YOUR TASK: Repeat the listing below in full and exactly, but without its pictures.

Top of DATASET EXTRACT

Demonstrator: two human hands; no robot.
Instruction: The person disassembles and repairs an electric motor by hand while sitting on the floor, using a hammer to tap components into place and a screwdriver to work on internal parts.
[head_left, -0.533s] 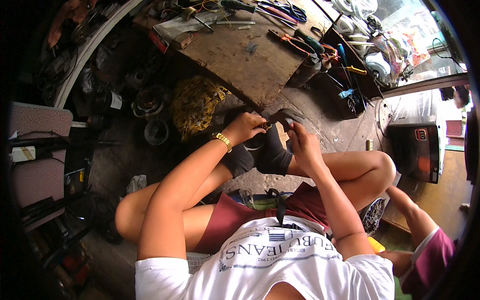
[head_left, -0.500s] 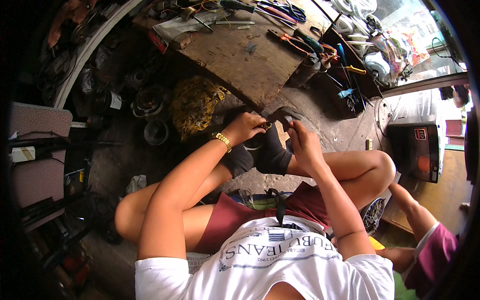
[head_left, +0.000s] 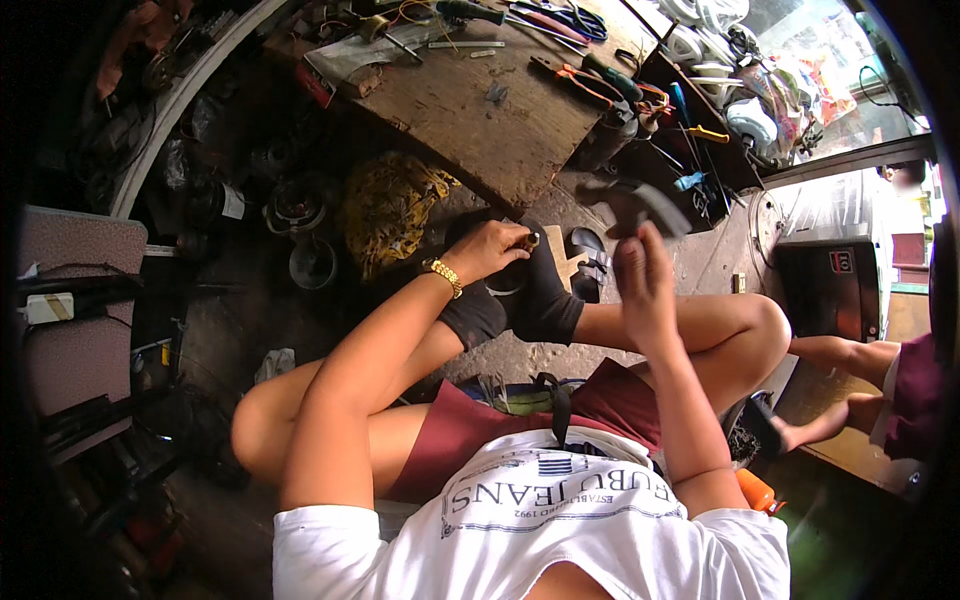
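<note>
Raised above my right knee, my right hand [head_left: 646, 285] is closed round the handle of a hammer [head_left: 640, 205], whose dark metal head is smeared by motion. My left hand [head_left: 485, 252], with a gold watch on its wrist, pinches a small round metal piece [head_left: 530, 242] with a brass-coloured end. That piece sits over my dark-socked feet [head_left: 545, 300], and most of it is hidden by my fingers. The hammer head is apart from it, up and to the right.
A worn wooden bench [head_left: 480, 130] carries pliers [head_left: 580, 80] and screwdrivers. At its right is a dark tool box [head_left: 665, 150]. A yellow-black bundle [head_left: 395, 215] and motor parts [head_left: 297, 205] lie left. A pair of sandals [head_left: 588, 262] is ahead; another person's legs [head_left: 850, 380] are right.
My right hand has lifted the hammer up and right, away from the small metal piece. My left hand has stayed nearly still. At the right, the other person's legs have shifted.
</note>
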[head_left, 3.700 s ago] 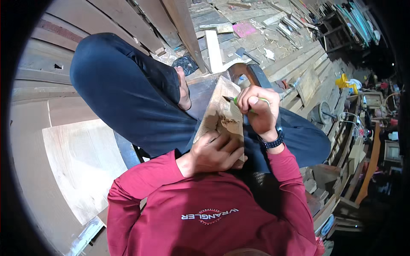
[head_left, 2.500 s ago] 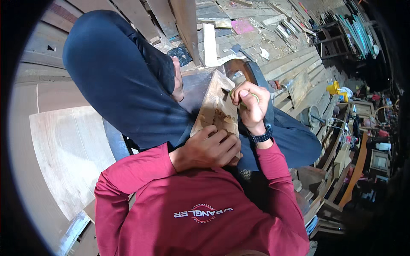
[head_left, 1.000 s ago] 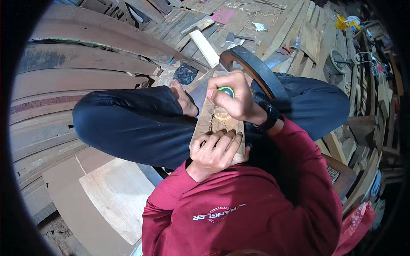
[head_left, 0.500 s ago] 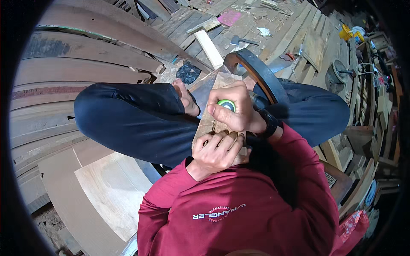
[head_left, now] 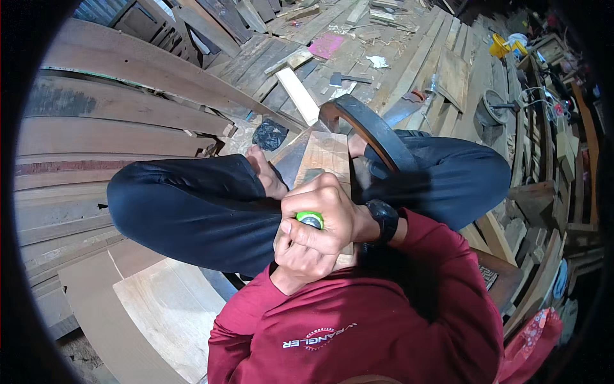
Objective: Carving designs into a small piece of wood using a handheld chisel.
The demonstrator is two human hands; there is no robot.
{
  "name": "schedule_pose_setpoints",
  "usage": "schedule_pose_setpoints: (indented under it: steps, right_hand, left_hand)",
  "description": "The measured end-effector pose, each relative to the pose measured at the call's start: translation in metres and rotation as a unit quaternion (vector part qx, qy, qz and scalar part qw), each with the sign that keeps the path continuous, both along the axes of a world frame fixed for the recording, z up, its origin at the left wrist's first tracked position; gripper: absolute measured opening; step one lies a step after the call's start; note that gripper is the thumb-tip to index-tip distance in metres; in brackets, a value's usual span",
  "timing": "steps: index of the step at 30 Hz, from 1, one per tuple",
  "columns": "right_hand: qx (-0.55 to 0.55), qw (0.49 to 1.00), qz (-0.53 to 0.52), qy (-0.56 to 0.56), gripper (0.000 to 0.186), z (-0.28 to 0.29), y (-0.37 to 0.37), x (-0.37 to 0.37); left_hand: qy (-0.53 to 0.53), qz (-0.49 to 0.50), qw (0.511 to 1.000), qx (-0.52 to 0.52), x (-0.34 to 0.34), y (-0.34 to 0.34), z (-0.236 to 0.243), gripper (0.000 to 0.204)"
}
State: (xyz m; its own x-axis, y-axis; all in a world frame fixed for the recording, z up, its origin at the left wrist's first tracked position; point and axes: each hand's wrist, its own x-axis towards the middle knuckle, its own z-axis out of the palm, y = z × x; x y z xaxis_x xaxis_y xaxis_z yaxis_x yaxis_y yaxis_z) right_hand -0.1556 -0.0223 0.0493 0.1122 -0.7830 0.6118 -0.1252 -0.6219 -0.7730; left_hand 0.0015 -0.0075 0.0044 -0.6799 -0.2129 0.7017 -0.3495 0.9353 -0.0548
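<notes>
In my closed right hand (head_left: 327, 208) is a tool with a bright green handle and a grey end cap (head_left: 311, 221); the fist hides its working end, so its kind does not show. Under the fist lies a wooden block (head_left: 326, 157), a thick pale piece running away from my lap between my crossed legs. My left hand (head_left: 300, 264) is closed over the block's near part, close to my body, just below the right fist. The right hand covers most of the left fingers. A small grey-green patch (head_left: 313, 174) shows on the block beyond my knuckles.
Past the block stands a curved dark wooden piece (head_left: 377, 131). Farther off lie a hatchet (head_left: 348, 79), a pale wood strip (head_left: 297, 95) and a saw (head_left: 403, 110). Stacked boards (head_left: 121, 131) line the left; a bucket (head_left: 494, 105) stands at the right. A black plastic bag (head_left: 269, 134) lies near my foot.
My right fist has moved toward my body with the green-handled tool and now overlaps my left hand. More of the block's far part shows. The view has shifted slightly.
</notes>
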Motion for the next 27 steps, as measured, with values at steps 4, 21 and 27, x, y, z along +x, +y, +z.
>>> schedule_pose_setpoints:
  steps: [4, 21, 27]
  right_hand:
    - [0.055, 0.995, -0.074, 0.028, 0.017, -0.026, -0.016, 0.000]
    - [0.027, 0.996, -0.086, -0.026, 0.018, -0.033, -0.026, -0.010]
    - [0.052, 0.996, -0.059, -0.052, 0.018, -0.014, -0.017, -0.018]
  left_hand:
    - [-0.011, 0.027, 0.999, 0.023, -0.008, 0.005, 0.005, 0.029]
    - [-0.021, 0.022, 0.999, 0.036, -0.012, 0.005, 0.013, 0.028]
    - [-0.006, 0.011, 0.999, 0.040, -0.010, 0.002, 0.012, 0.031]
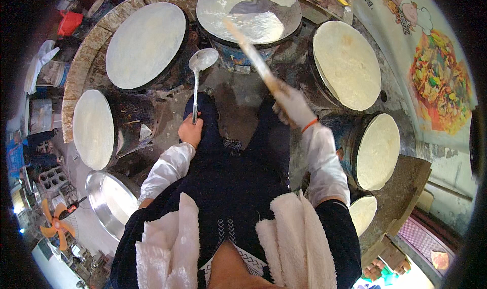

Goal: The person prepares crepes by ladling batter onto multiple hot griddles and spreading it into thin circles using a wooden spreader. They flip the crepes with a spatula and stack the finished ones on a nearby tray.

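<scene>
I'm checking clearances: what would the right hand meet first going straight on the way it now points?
The right hand would probably meet the near edge of the top-centre griddle, though depth is unclear and it might pass above.

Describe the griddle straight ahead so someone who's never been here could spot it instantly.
Start from the person's dark-trousered legs and look straight ahead to the picture's top centre. There the long stick in the right hand reaches over a round griddle. Unlike the pale discs flanking it, its white coating is broken by a dark patch.
</scene>
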`<action>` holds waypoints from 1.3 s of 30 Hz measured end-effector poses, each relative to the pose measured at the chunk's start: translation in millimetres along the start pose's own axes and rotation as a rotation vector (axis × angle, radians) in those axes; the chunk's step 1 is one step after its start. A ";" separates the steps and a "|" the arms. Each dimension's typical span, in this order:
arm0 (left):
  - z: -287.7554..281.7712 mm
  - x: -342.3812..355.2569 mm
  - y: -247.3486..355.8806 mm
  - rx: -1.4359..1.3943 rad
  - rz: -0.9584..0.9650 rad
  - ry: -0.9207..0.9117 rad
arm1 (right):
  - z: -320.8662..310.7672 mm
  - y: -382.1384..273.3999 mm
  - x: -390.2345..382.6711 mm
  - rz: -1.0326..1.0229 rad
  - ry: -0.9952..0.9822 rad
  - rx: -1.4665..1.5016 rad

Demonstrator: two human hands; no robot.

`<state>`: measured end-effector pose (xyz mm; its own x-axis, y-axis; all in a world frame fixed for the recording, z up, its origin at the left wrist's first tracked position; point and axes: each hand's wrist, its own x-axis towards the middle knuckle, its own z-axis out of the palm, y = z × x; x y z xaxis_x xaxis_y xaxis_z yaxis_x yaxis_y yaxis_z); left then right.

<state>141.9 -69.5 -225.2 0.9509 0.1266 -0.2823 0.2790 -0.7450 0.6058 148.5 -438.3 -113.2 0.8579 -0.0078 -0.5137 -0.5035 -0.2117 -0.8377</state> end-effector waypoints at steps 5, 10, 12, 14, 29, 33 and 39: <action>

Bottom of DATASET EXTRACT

EXERCISE RESPONSE:
Demonstrator: two human hands; no robot.
Instruction: The person disassembles and repairs an electric motor by hand while sitting on the floor, using a hammer to tap components into place and a screwdriver to work on internal parts.
[head_left, -0.533s] 
[head_left, -0.500s] 
[head_left, +0.000s] 
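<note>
Raised above my right knee, my right hand [head_left: 646, 285] is closed round the handle of a hammer [head_left: 640, 205], whose dark metal head is smeared by motion. My left hand [head_left: 485, 252], with a gold watch on its wrist, pinches a small round metal piece [head_left: 530, 242] with a brass-coloured end. That piece sits over my dark-socked feet [head_left: 545, 300], and most of it is hidden by my fingers. The hammer head is apart from it, up and to the right.
A worn wooden bench [head_left: 480, 130] carries pliers [head_left: 580, 80] and screwdrivers. At its right is a dark tool box [head_left: 665, 150]. A yellow-black bundle [head_left: 395, 215] and motor parts [head_left: 297, 205] lie left. A pair of sandals [head_left: 588, 262] is ahead; another person's legs [head_left: 850, 380] are right.
My right hand has lifted the hammer up and right, away from the small metal piece. My left hand has stayed nearly still. At the right, the other person's legs have shifted.
</note>
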[head_left, 3.700 s ago] 
[head_left, 2.500 s ago] 
[head_left, 1.000 s ago] 
[head_left, 0.500 s ago] 
[head_left, now] 
Objective: Carving designs into a small piece of wood using a handheld chisel.
The demonstrator is two human hands; there is no robot.
{
  "name": "schedule_pose_setpoints",
  "usage": "schedule_pose_setpoints: (indented under it: steps, right_hand, left_hand)",
  "description": "The measured end-effector pose, each relative to the pose measured at the call's start: translation in metres and rotation as a unit quaternion (vector part qx, qy, qz and scalar part qw), each with the sign that keeps the path continuous, both along the axes of a world frame fixed for the recording, z up, its origin at the left wrist's first tracked position; gripper: absolute measured opening; step one lies a step after the call's start; note that gripper is the thumb-tip to index-tip distance in metres; in brackets, a value's usual span",
  "timing": "steps: index of the step at 30 Hz, from 1, one per tuple",
  "columns": "right_hand: qx (-0.55 to 0.55), qw (0.49 to 1.00), qz (-0.53 to 0.52), qy (-0.56 to 0.56), gripper (0.000 to 0.186), z (-0.28 to 0.29), y (-0.37 to 0.37), x (-0.37 to 0.37); left_hand: qy (-0.53 to 0.53), qz (-0.49 to 0.50), qw (0.511 to 1.000), qx (-0.52 to 0.52), x (-0.34 to 0.34), y (-0.34 to 0.34), z (-0.236 to 0.243), gripper (0.000 to 0.204)"
}
State: (xyz m; its own x-axis, y-axis; all in a world frame fixed for the recording, z up, its origin at the left wrist's first tracked position; point and axes: each hand's wrist, its own x-axis towards the middle knuckle, its own z-axis out of the palm, y = z × x; x y z xaxis_x xaxis_y xaxis_z yaxis_x yaxis_y yaxis_z) right_hand -0.1556 -0.0223 0.0493 0.1122 -0.7830 0.6118 -0.1252 -0.6219 -0.7730; left_hand 0.0015 -0.0075 0.0044 -0.6799 -0.2129 0.7017 -0.3495 0.9353 -0.0548
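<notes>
In my closed right hand (head_left: 327, 208) is a tool with a bright green handle and a grey end cap (head_left: 311, 221); the fist hides its working end, so its kind does not show. Under the fist lies a wooden block (head_left: 326, 157), a thick pale piece running away from my lap between my crossed legs. My left hand (head_left: 300, 264) is closed over the block's near part, close to my body, just below the right fist. The right hand covers most of the left fingers. A small grey-green patch (head_left: 313, 174) shows on the block beyond my knuckles.
Past the block stands a curved dark wooden piece (head_left: 377, 131). Farther off lie a hatchet (head_left: 348, 79), a pale wood strip (head_left: 297, 95) and a saw (head_left: 403, 110). Stacked boards (head_left: 121, 131) line the left; a bucket (head_left: 494, 105) stands at the right. A black plastic bag (head_left: 269, 134) lies near my foot.
My right fist has moved toward my body with the green-handled tool and now overlaps my left hand. More of the block's far part shows. The view has shifted slightly.
</notes>
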Motion for the next 27 steps, as measured, with values at steps 4, 21 and 27, x, y, z along +x, +y, +z.
>>> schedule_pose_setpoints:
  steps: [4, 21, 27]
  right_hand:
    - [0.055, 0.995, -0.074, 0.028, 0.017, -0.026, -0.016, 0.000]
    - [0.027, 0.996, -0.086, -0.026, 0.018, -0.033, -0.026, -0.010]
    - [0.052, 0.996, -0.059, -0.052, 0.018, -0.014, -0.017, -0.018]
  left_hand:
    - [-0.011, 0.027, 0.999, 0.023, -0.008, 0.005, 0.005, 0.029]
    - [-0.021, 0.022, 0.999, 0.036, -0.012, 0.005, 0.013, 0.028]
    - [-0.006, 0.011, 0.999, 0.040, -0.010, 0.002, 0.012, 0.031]

Goal: The person prepares crepes by ladling batter onto multiple hot griddles and spreading it into thin circles using a wooden spreader. They flip the crepes with a spatula and stack the finished ones on a nearby tray.

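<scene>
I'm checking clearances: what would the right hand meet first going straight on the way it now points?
The right hand would probably meet the near edge of the top-centre griddle, though depth is unclear and it might pass above.

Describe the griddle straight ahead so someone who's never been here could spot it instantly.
Start from the person's dark-trousered legs and look straight ahead to the picture's top centre. There the long stick in the right hand reaches over a round griddle. Unlike the pale discs flanking it, its white coating is broken by a dark patch.
</scene>
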`<action>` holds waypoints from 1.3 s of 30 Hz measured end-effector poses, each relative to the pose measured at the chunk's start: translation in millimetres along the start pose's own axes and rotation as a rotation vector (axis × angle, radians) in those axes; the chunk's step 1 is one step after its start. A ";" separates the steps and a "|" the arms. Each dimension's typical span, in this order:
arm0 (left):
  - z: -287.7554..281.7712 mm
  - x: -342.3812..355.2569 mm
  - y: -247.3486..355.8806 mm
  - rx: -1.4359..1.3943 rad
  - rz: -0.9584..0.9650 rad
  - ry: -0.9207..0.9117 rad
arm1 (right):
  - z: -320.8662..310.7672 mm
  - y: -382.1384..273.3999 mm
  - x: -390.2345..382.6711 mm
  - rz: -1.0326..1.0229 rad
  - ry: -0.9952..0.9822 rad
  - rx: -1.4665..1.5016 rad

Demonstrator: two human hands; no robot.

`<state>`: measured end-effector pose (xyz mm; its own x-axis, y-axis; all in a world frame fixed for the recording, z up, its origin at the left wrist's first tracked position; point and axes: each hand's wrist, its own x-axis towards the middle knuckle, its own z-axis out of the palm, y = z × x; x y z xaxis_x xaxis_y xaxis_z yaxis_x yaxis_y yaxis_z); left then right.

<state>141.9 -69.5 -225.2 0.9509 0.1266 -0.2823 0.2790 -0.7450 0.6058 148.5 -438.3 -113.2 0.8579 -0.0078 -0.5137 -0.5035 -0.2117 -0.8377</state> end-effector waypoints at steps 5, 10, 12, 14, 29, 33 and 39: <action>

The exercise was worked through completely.